* _AIM OF THE TASK_
In your answer, reproduce exactly the lines from the beginning of the listing below through the one containing "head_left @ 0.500", and only those lines.
=== Section Start ===
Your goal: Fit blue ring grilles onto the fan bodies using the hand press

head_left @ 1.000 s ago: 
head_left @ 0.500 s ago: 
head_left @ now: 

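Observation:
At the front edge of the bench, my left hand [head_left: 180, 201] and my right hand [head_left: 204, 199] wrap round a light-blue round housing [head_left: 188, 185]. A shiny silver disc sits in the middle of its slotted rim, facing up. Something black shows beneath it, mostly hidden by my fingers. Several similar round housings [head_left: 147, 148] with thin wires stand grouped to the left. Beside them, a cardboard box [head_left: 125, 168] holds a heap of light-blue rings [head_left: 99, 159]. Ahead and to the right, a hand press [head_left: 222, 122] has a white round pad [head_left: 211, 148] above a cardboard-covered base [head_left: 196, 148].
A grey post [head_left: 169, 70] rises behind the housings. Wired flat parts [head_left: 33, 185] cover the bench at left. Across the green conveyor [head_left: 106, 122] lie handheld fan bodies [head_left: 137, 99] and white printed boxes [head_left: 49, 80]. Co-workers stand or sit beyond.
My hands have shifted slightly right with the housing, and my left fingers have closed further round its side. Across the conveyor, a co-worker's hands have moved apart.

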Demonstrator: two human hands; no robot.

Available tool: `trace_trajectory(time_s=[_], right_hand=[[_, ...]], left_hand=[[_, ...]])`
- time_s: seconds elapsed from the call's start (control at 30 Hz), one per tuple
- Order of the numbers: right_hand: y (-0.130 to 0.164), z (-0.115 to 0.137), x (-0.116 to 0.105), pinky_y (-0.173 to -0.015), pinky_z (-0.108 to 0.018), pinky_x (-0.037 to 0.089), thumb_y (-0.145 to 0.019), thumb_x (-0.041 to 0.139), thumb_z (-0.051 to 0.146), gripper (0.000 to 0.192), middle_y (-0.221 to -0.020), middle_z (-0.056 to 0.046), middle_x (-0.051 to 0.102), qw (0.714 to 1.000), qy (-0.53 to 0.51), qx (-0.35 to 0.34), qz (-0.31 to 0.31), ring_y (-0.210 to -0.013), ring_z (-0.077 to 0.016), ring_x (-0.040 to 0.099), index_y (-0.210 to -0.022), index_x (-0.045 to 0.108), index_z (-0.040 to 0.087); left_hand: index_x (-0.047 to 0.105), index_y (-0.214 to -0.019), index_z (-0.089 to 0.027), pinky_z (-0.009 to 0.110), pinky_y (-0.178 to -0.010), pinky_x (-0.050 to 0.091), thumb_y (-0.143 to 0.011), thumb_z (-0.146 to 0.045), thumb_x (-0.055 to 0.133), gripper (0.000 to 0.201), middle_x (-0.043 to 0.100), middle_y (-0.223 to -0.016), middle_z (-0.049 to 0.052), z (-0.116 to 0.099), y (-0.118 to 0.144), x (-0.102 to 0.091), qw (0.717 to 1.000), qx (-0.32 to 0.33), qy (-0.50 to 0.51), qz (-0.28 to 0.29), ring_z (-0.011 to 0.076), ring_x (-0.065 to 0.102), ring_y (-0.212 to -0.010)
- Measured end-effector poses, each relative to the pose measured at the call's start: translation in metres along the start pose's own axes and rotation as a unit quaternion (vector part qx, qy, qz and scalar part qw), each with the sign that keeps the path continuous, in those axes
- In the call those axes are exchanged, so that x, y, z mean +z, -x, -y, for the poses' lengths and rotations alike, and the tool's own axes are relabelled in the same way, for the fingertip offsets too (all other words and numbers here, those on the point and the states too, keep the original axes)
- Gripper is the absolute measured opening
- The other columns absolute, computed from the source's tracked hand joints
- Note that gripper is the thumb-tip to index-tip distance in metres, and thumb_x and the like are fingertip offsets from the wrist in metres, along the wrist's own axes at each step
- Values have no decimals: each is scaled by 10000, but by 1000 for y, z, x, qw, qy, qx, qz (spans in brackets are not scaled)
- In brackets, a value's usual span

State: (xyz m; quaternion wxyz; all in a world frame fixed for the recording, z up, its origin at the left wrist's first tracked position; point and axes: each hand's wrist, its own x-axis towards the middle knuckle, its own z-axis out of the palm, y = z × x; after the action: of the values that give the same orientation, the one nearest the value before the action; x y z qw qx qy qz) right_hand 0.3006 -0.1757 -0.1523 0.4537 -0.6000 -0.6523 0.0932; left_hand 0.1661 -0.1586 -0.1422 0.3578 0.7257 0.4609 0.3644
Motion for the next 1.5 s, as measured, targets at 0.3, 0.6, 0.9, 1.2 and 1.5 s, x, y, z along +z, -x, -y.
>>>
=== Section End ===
* _OUTPUT OF THE TASK_
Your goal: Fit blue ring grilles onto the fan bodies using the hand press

head_left @ 1.000 s ago: 
head_left @ 0.500 s ago: 

The exercise has now been completed.